[[ DATA EXTRACT open ]]

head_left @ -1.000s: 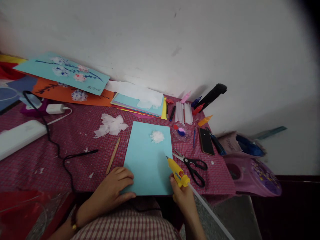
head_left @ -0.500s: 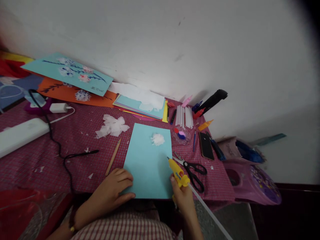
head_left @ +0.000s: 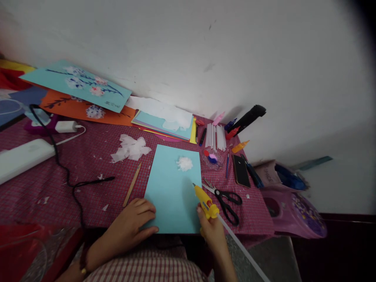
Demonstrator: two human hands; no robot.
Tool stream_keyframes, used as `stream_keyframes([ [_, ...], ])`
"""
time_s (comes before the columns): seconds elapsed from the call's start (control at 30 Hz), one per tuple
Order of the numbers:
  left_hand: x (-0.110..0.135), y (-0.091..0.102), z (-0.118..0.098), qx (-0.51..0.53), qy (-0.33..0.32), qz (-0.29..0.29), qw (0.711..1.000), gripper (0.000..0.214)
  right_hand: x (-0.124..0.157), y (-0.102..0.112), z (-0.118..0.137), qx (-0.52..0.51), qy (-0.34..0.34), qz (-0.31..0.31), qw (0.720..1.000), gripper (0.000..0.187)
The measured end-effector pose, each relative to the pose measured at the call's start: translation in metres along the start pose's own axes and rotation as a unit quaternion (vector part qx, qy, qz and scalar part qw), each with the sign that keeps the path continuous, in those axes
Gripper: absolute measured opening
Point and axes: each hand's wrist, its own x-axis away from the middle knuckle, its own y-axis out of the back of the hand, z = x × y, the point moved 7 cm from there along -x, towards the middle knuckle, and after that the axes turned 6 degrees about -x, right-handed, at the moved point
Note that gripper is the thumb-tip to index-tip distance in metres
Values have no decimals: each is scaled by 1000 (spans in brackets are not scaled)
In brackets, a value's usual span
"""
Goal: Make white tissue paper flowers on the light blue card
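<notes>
Right-hand grip [head_left: 213, 234] closed round yellow plastic glue gun [head_left: 205, 201] (clear stick [head_left: 243, 252] behind), left hand [head_left: 131, 225] flat, open, on smooth blue card [head_left: 172, 188]

The sheet [head_left: 170, 192] is bare in the middle, open to reach from the near edge between the left hand [head_left: 132, 223] on its near-left corner and the gun [head_left: 205, 200] over its right edge. A tuft [head_left: 185, 163] sits at the far end. Scissors [head_left: 226, 197] crowd the right side, a stick [head_left: 132, 184] and cable [head_left: 76, 185] the left.
</notes>
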Motion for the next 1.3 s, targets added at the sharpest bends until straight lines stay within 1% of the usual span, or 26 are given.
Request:
stream_keyframes([
  [0.17,1,-3,3,3,9,4,1000,10,-1,-6,3,-3,7,4,1000,43],
  [0.27,2,-5,4,11,7,4,1000,10,1,-11,7,9,17,15,1000,41],
  [0.4,2,-4,4,14,7,1,1000,9,3,-14,14,16,41,11,999,37],
  [0.57,2,-2,2,11,5,3,1000,10,14,-29,30,47,98,73,991,23],
  [0.77,1,-1,2,13,2,-5,1000,9,27,-50,44,87,127,148,977,10],
  [0.87,2,-1,2,16,2,-7,1000,9,24,-49,38,92,118,135,980,12],
  [1.1,1,1,1,12,7,-11,1000,10,16,-27,14,54,87,46,994,33],
  [1.2,0,2,0,6,7,-17,1000,10,17,-24,7,38,65,40,996,37],
  [1.3,0,2,-1,6,8,-18,1000,9,19,-26,5,24,60,53,997,38],
])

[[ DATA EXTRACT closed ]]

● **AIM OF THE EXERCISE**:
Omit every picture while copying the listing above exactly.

● **WORKED SOLUTION**:
head_left @ -1.000s: 
head_left @ -0.500s: 
head_left @ +0.000s: 
Demonstrator: two human hands; no robot.
Tool stream_keyframes, used as `stream_keyframes([ [_, ...], ])`
"""
time_s (comes before the columns): seconds elapsed from the call's start (control at 30 Hz), one per tuple
Order of the numbers:
  left_hand: x (-0.110..0.135), y (-0.091..0.102), z (-0.118..0.098), qx (-0.51..0.53), qy (-0.33..0.32), qz (-0.29..0.29), qw (0.711..1.000), gripper (0.000..0.214)
  right_hand: x (-0.124..0.157), y (-0.102..0.112), z (-0.118..0.137), qx (-0.52..0.51), qy (-0.34..0.34), qz (-0.31..0.31), qw (0.720..1.000), gripper (0.000..0.187)
The measured end-effector pose, each relative to the pose measured at the call's start: translation in metres along the start pose's own axes and rotation as a unit quaternion (vector part qx, qy, qz and scalar part qw), each with the sign that keeps the path continuous, in those axes
Gripper: absolute measured opening
Point and axes: each hand's wrist, its own x-axis away from the middle knuckle, its own y-axis out of the back of the hand, z = x × y, the point moved 7 cm from there along -x, towards the middle knuckle, and after that the axes turned 6 degrees about -x, right-handed, at the moved point
Note that gripper is the thumb-tip to index-tip distance in metres
Values have no decimals: each is scaled by 1000 (spans in brackets are not scaled)
In brackets, a value's usual span
"""
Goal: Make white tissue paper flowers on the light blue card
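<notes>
Right-hand grip [head_left: 213, 234] closed round yellow plastic glue gun [head_left: 205, 201] (clear stick [head_left: 243, 252] behind), left hand [head_left: 131, 225] flat, open, on smooth blue card [head_left: 172, 188]

The sheet [head_left: 170, 192] is bare in the middle, open to reach from the near edge between the left hand [head_left: 132, 223] on its near-left corner and the gun [head_left: 205, 200] over its right edge. A tuft [head_left: 185, 163] sits at the far end. Scissors [head_left: 226, 197] crowd the right side, a stick [head_left: 132, 184] and cable [head_left: 76, 185] the left.
</notes>
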Motion for the next 1.3 s, targets added at the sharpest bends until straight lines stay within 1% of the usual span, or 26 are given.
Request:
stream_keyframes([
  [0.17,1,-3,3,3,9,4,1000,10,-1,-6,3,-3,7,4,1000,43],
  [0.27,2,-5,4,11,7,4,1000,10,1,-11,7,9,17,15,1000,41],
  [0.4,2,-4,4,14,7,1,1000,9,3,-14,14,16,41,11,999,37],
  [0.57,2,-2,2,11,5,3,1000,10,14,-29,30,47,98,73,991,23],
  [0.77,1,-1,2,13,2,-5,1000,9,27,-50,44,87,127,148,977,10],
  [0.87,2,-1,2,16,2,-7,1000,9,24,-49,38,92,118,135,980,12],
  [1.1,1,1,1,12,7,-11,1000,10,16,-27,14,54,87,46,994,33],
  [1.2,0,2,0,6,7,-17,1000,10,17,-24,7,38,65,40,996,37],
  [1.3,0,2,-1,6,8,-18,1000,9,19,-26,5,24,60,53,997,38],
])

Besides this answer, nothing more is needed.